I tried following this example

but in here, I don't know how to define the MixedLMParams.from_components because of the interaction terms log_price:sku the number of fixed effect variables will not be constant (different no. of SKU for different data) and same with brand channel

md = smf.mixedlm("Weight ~ Time", data, groups=data["Pig"], re_formula="~Time")
free = sm.regression.mixed_linear_model.MixedLMParams.from_components(
    np.ones(2), np.eye(2)
)

mdf = md.fit(free=free, method=["lbfgs"])
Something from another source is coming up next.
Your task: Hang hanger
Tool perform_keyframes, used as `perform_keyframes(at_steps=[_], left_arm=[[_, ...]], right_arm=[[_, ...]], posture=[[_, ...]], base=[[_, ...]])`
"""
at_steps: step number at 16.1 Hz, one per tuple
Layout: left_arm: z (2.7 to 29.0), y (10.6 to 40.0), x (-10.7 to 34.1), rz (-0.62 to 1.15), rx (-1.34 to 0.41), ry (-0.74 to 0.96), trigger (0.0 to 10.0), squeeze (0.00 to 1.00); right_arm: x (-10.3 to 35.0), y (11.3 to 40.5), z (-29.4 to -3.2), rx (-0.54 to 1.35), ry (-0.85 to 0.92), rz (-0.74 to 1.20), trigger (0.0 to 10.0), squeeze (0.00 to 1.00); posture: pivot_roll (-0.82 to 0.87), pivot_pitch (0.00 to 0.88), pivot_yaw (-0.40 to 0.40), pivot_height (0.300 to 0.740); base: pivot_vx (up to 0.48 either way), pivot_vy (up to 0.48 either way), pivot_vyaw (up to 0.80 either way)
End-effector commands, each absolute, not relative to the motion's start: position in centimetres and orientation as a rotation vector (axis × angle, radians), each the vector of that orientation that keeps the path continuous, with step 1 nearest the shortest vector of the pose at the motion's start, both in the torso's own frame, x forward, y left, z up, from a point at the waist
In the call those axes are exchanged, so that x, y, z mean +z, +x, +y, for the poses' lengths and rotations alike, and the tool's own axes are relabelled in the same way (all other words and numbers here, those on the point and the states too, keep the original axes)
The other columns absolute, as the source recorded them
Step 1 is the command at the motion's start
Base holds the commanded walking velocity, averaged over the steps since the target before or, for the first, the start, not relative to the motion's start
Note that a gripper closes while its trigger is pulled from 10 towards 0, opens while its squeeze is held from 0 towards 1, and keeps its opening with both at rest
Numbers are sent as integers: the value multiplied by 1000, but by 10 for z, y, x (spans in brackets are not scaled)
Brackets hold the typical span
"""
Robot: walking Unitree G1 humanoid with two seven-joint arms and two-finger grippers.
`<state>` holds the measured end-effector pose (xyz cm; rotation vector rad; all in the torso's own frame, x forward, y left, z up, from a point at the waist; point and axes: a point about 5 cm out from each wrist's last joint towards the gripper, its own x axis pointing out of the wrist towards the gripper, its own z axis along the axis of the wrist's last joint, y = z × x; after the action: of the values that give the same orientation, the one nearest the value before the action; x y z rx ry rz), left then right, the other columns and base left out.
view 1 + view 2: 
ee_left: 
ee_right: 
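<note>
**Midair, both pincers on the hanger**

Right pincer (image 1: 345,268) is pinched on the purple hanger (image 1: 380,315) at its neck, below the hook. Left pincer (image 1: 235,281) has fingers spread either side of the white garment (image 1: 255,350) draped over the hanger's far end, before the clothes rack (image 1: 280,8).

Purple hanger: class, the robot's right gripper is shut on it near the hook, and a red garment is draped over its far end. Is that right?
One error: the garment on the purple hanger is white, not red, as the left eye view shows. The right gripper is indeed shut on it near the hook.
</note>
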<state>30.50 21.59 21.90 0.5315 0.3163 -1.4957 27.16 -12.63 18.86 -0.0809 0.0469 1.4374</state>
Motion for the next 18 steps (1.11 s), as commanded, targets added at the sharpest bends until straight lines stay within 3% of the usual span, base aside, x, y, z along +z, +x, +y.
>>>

Currently trying it in python

md = smf.mixedlm("log_volume ~ log_price:brand_channel_prod_cat+month:brand_channel_prod_cat+log_price:sku+year
                    df1,groups='sku_brand_channel_prod_cat',
                     re_formula="0+peak_vol_2019+peak_vol_2020+peak_vol_2021+peak_vol_2022").fit()

which I think is equivalent to this in R I guess, which I don't want

log_volume ~ log_price:brand_channel_prod_cat + month:brand_channel_prod_cat +  
    log_price:sku + (1 + peak_vol_2019 + peak_vol_2020 + peak_vol_2021 + peak_vol_2022 |  
    sku_brand_channel_prod_cat)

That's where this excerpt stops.